* Description of the task
Exact repetition of the data is the whole task.
━━━━━━━━
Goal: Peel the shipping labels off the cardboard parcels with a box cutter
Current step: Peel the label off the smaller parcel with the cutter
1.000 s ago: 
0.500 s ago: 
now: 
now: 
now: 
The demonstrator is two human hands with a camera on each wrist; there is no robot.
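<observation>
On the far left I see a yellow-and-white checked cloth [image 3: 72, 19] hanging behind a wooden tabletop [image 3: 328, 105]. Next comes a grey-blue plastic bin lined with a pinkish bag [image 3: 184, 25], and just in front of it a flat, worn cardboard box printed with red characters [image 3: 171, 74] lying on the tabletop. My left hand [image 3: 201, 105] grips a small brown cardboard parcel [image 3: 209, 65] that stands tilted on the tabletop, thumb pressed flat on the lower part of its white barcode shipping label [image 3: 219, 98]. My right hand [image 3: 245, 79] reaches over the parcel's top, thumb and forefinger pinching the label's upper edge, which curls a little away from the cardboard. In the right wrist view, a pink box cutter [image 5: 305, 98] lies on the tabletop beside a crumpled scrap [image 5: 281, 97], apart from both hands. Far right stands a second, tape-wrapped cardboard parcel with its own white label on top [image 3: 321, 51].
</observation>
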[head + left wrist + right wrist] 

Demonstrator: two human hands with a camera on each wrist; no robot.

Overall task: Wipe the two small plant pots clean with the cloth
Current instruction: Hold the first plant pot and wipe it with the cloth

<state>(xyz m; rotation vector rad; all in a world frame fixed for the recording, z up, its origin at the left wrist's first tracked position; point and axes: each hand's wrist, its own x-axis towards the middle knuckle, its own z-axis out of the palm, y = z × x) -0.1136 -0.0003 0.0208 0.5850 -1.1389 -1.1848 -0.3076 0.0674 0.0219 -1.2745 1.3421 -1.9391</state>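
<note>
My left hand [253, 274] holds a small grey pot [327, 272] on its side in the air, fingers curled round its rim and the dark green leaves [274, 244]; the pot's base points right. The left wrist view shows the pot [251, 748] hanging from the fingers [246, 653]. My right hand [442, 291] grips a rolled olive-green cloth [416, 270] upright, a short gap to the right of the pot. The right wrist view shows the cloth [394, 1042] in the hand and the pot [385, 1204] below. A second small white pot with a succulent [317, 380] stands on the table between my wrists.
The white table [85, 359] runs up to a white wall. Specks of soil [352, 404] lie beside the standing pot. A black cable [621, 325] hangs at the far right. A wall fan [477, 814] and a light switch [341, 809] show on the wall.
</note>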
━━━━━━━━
* Solved problem
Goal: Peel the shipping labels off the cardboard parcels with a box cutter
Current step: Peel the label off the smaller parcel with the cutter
1.000 s ago: 
0.500 s ago: 
now: 
now: 
now: 
The demonstrator is two human hands with a camera on each wrist; there is no robot.
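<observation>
On the far left I see a yellow-and-white checked cloth [image 3: 72, 19] hanging behind a wooden tabletop [image 3: 328, 105]. Next comes a grey-blue plastic bin lined with a pinkish bag [image 3: 184, 25], and just in front of it a flat, worn cardboard box printed with red characters [image 3: 171, 74] lying on the tabletop. My left hand [image 3: 201, 105] grips a small brown cardboard parcel [image 3: 209, 65] that stands tilted on the tabletop, thumb pressed flat on the lower part of its white barcode shipping label [image 3: 219, 98]. My right hand [image 3: 245, 79] reaches over the parcel's top, thumb and forefinger pinching the label's upper edge, which curls a little away from the cardboard. In the right wrist view, a pink box cutter [image 5: 305, 98] lies on the tabletop beside a crumpled scrap [image 5: 281, 97], apart from both hands. Far right stands a second, tape-wrapped cardboard parcel with its own white label on top [image 3: 321, 51].
</observation>
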[head + left wrist + right wrist] 

Demonstrator: two human hands with a camera on each wrist; no robot.

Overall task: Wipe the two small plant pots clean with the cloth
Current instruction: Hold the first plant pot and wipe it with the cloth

<state>(xyz m; rotation vector rad; all in a world frame fixed for the recording, z up, its origin at the left wrist's first tracked position; point and axes: each hand's wrist, its own x-axis towards the middle knuckle, its own z-axis out of the palm, y = z × x) -0.1136 -0.0003 0.0208 0.5850 -1.1389 -1.1848 -0.3076 0.0674 0.0219 -1.2745 1.3421 -1.9391</state>
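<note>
My left hand [253, 274] holds a small grey pot [327, 272] on its side in the air, fingers curled round its rim and the dark green leaves [274, 244]; the pot's base points right. The left wrist view shows the pot [251, 748] hanging from the fingers [246, 653]. My right hand [442, 291] grips a rolled olive-green cloth [416, 270] upright, a short gap to the right of the pot. The right wrist view shows the cloth [394, 1042] in the hand and the pot [385, 1204] below. A second small white pot with a succulent [317, 380] stands on the table between my wrists.
The white table [85, 359] runs up to a white wall. Specks of soil [352, 404] lie beside the standing pot. A black cable [621, 325] hangs at the far right. A wall fan [477, 814] and a light switch [341, 809] show on the wall.
</note>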

This answer has no further content.